Most of the approximately 150,000 Ph.D. life scientists in the United States work at colleges and universities, where the Federal government is the major single source of biomedical research funding. Government influences the supply of researchers through policies on postdoctoral fellowships, research assistantships and admission of students and scientists from abroad. It influences the demand for research activity through federally funded research grants.
University bioscience research is "little science," where laboratories resemble small family businesses (1). A typical research laboratory is run by a principal investigator (PI), whose name is attached to the laboratory. The PI is responsible for choosing research topics, raising money, juggling budgets, and managing postdocs and graduate students. The PI relies on postdoc and graduate student workers motivated by the hope of achieving an independent research career and making important contributions, rather than monetary incentives. Students and postdocs depend on the laboratory for education, career development, and income.
The Tournament Model
Research in the biosciences fits a tournament economic structure. A tournament offers participants the chance of winning a big prize--an independent research career, tenure, a named chair, scientific renown, awards--through competition (2). It fosters intense competition by amplifying small differences in productivity into large differences in recognition and reward. Well-structured tournaments stimulate competition. Because the differences in rewards exceed the differences in output, there is a disproportionate incentive to "win." Victory may result from being marginally better than competitors, e.g., completing a key experiment a week earlier.
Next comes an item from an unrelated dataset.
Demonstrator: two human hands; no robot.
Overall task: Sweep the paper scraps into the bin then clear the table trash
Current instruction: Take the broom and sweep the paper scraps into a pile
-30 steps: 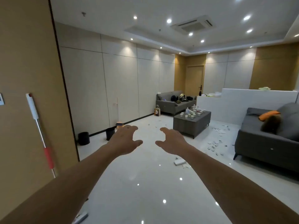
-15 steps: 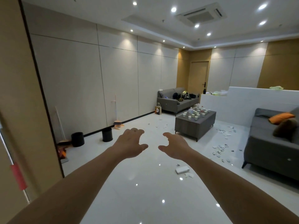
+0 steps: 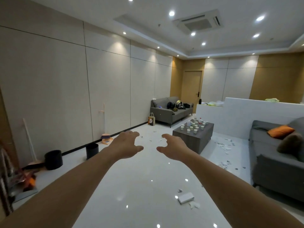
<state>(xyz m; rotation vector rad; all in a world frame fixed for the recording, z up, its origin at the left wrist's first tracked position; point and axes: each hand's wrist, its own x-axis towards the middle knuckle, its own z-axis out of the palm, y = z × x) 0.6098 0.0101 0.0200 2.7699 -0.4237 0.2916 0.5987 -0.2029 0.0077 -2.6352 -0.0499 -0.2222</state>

This configuration puts enormous competitive pressure on PIs, because the slightest edge can make the difference between success and failure. Many PIs respond to the possibility of being "scooped" by working long hours. Nearly one-third of Ph.D. biological scientists work 60 or more hours per week compared with 24% of other Ph.D. scientists (3). Bioscience Ph.D.'s aged 35 to 44 work about 50 hours per week. The long hours especially impact those balancing career and family. Among Ph.D. biologists without children, women work more hours than men, but among those with children, women work many fewer hours than men. The decrease in hours worked by mothers damages career progression in the biosciences because of the field's rapid progress, one indicator of which is the median number of years of journal citations (citation half-life). Biosciences have the shortest citation half-life among all sciences, making it difficult to pause from or reduce work and return to the same career trajectory as before (4).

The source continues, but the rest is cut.